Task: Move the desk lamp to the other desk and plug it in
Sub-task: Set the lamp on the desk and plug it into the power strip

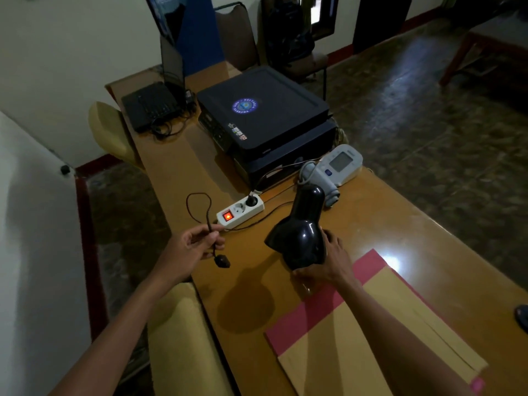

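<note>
Over the desk (pixel 400 232), left hand (pixel 194 247) pinches the cord (pixel 210 224); right hand (pixel 328 261) grips the lamp (pixel 303 232), base hidden.

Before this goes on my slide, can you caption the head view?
Right hand steadies the black desk lamp while left hand holds its cord, plug dangling near the lit power strip.

The desk lamp (pixel 300 232) shade hides its base; a dark object (pixel 522 315) is cut by the right edge.
</note>
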A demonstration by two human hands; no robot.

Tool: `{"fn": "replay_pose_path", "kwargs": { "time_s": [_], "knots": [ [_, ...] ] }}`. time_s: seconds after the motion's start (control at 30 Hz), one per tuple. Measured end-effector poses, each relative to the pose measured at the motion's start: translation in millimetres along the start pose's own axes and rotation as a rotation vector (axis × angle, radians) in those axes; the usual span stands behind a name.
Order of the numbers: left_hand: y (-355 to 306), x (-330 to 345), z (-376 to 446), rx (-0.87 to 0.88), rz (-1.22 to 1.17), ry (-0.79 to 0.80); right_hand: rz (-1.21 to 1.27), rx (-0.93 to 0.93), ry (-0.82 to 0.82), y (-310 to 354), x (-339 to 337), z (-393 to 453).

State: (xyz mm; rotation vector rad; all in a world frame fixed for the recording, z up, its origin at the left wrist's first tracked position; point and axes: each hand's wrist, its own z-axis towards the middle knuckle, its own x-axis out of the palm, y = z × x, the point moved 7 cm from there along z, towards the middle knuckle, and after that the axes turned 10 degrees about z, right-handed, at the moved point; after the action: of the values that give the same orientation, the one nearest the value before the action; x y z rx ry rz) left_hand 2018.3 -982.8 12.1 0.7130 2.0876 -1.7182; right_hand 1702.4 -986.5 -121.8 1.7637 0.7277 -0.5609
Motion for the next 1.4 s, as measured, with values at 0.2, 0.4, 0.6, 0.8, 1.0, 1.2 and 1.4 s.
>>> {"fn": "replay_pose_path", "kwargs": {
  "time_s": [0.2,0.4,0.6,0.8,1.0,1.2,1.4],
  "knots": [
    [-11,16,3,0.018,0.009,0.021,0.071,0.032,-0.052,-34,-35,9],
    [-19,30,2,-0.002,-0.054,-0.047,0.204,0.139,-0.240,-45,0,-6],
    [-16,42,0,0.019,-0.091,-0.045,0.237,0.190,-0.518,-40,-4,-7],
    [-14,53,2,0.038,-0.087,-0.019,0.189,0.137,-0.573,-60,-23,-9],
    [-14,66,6,0.047,-0.111,0.007,0.220,0.168,-0.584,-94,-57,1],
    [-19,79,16,0.043,-0.143,0.020,0.238,0.184,-0.569,-107,-84,23],
    [-28,86,35,0.041,-0.134,-0.015,0.193,0.171,-0.536,-113,-91,45]
  ]
}}
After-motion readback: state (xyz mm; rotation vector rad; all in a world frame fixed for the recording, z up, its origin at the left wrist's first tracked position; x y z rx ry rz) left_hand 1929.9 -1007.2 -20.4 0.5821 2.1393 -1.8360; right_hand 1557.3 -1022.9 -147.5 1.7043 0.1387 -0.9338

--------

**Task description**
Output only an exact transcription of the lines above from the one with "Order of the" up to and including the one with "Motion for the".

**Final answer**
Order of the numbers: left_hand: y (-355 to 306), x (-330 to 345), z (-376 to 446), rx (-0.87 to 0.88), rz (-1.22 to 1.17), ry (-0.79 to 0.80); right_hand: rz (-1.21 to 1.27), rx (-0.93 to 0.93), ry (-0.82 to 0.82), y (-310 to 354), x (-339 to 337), z (-393 to 453).

State: (xyz mm; rotation vector rad; all in a world frame fixed for the recording, z up, its origin at the left wrist's first tracked position; point and axes: each hand's wrist, its own z-axis towards the middle knuckle, its own x-axis out of the palm, y = z × x, the point moved 7 cm from there along z, towards the middle knuckle, and after that the axes turned 10 degrees about z, right-handed, at the moved point; after the action: of the values that give the same orientation, the one nearest the value before the action; x y z rx ry rz) left_hand 2018.3 -982.8 12.1 0.7130 2.0876 -1.7182; right_hand 1702.4 -986.5 -121.8 1.7637 0.7277 -0.5609
Motion for the next 1.4 s, as measured, with values at 0.2, 0.4, 0.6, 0.8, 1.0, 1.2 and 1.4 s.

At this point, the answer is complete.